**What this task involves:** Should a line in the entries below contain "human", return that line.
Given records: Begin
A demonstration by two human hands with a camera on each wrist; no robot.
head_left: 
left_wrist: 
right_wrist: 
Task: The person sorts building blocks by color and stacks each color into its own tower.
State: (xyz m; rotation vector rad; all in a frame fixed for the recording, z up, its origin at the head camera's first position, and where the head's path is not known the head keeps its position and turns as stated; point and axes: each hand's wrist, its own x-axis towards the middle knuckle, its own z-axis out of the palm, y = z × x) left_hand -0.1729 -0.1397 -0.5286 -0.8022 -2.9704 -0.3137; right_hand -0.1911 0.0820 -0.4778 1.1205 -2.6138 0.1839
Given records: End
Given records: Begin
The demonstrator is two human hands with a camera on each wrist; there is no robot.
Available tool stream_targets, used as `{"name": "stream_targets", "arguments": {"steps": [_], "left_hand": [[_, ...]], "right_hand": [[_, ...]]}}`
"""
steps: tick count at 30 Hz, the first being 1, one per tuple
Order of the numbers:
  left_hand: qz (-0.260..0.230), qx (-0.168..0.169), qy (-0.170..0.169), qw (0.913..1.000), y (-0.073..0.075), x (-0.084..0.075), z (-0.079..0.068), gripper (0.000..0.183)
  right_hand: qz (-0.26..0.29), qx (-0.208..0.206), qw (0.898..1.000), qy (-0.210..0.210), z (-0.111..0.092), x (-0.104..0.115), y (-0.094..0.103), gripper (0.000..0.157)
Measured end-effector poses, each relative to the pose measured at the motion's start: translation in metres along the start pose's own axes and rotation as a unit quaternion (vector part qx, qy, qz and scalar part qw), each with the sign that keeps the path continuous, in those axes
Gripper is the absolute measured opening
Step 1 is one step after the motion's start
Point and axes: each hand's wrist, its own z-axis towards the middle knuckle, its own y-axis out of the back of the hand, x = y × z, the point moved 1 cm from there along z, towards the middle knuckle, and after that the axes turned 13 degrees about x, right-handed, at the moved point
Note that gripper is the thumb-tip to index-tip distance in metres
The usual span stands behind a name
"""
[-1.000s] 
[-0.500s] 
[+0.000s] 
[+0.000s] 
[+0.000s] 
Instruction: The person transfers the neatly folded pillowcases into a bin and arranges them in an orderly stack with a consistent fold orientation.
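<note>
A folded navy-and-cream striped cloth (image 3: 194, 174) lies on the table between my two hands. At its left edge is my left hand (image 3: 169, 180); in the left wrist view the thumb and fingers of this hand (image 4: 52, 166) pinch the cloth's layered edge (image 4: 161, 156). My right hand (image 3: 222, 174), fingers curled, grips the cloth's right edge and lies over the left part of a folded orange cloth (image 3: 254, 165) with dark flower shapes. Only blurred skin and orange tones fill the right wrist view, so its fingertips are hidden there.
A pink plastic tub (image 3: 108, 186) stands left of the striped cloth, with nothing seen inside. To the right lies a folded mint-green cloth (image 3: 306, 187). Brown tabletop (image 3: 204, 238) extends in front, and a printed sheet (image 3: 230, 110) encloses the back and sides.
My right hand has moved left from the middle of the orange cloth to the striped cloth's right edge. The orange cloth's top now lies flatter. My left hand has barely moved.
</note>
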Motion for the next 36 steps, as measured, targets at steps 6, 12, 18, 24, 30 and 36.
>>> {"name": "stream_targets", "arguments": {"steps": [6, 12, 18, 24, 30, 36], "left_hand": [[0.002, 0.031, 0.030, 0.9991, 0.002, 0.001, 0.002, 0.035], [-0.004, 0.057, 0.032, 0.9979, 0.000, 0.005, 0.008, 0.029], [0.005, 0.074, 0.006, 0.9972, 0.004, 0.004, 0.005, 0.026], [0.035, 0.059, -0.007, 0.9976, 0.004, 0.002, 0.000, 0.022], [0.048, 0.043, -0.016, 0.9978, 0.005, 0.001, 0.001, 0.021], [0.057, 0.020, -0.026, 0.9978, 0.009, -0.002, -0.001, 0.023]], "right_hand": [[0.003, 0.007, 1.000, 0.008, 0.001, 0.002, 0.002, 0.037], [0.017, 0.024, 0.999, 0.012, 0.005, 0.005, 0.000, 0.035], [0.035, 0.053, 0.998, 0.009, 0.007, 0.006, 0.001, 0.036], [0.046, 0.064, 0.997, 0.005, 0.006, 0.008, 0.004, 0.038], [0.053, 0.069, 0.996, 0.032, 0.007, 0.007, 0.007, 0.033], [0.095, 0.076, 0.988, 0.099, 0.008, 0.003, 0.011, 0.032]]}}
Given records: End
**Task solution:**
A demonstration by two human hands with a camera on each wrist; no robot.
The demonstrator is two human hands with a camera on each wrist; there is no robot.

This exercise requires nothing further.